Convenience; the cool factor; new toys that incrementally, addictively sap a user’s independence from technology’s spidery web. In California, a man has been raising money on Indiegogo.com to market a combination salt shaker and voice-activated centrepiece that he calls SMALT. You talk to the device or shake your phone and sodium chloride comes out.

What’s next: SMEPPER? “It’s like everything else,” says Mowles. “It’s a stupid idea until we adopt it, and then we can’t live without it.”

Who buys the little cameras that Aartech sells? Nursing homes, to prevent abuse of patients. Homeowners with what Mowles calls “the crazy neighbour.” Alien-hunters tracking UFOs. “A lot of people who suspect that their spouse is cheating,” says Mowles. “Though if you’ve already lost that level of trust, you’re wasting your time and money.”
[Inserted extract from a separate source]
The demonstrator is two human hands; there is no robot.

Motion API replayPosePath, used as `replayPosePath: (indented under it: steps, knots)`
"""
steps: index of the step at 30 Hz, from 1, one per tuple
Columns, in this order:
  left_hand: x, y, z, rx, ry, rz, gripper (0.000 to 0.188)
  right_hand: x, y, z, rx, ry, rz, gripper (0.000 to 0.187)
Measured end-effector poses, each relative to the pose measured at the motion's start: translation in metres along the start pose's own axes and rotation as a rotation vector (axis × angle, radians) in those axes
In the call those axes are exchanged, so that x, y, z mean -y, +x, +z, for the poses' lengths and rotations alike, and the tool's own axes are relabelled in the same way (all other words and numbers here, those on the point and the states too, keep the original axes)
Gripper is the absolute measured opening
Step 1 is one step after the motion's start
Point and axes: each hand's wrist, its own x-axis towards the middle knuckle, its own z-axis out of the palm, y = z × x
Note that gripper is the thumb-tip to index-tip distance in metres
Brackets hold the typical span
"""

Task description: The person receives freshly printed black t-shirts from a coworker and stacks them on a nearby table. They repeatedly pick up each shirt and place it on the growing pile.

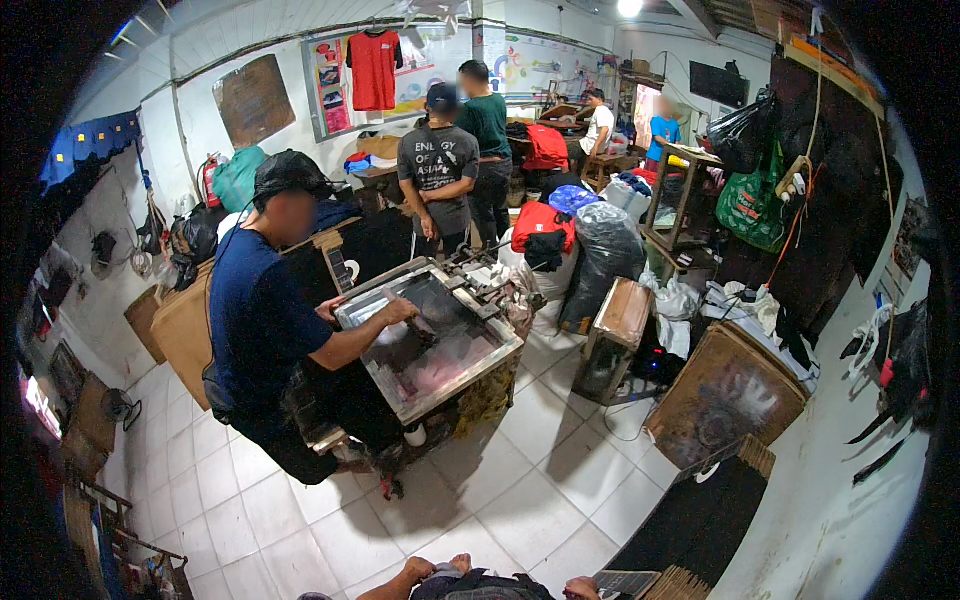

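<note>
We find the right hand [582, 588] near a black cardboard-edged panel [690, 522] at lower right, the left hand [420, 568] apart; we cannot tell either's grip. Across white floor tiles [540, 490], a co-worker [255, 300] leans over a framed screen [440, 345].

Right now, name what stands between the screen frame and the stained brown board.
Mainly a brown-topped wooden stand and white floor tiles, in the head view.
</note>
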Motion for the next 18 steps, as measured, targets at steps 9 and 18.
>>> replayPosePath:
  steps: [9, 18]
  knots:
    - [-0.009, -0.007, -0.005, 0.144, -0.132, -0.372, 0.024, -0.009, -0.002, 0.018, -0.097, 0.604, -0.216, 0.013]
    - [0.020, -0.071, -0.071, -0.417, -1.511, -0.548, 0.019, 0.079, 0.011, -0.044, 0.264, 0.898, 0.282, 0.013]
Mowles doesn’t have a surveillance camera in his office—or at least that’s what he tells a visitor. He has taped over the lens on his laptop, although, he says, “I don’t know why—it gets my audio anyway.”

Soon enough, there will be so many cameras looking at us that the world will run out of tape.

“What if they hack our smart door locks?” Mowles muses. “We all talk to our cars. What if they hack your car?”

“Is it frightening?” he is asked.

“I think it’s only frightening if you have something to hide,” he says.

“Don’t we all have something to hide?”

“Yes,” he replies, “but it depends. Is it just embarrassing, or is it criminal?”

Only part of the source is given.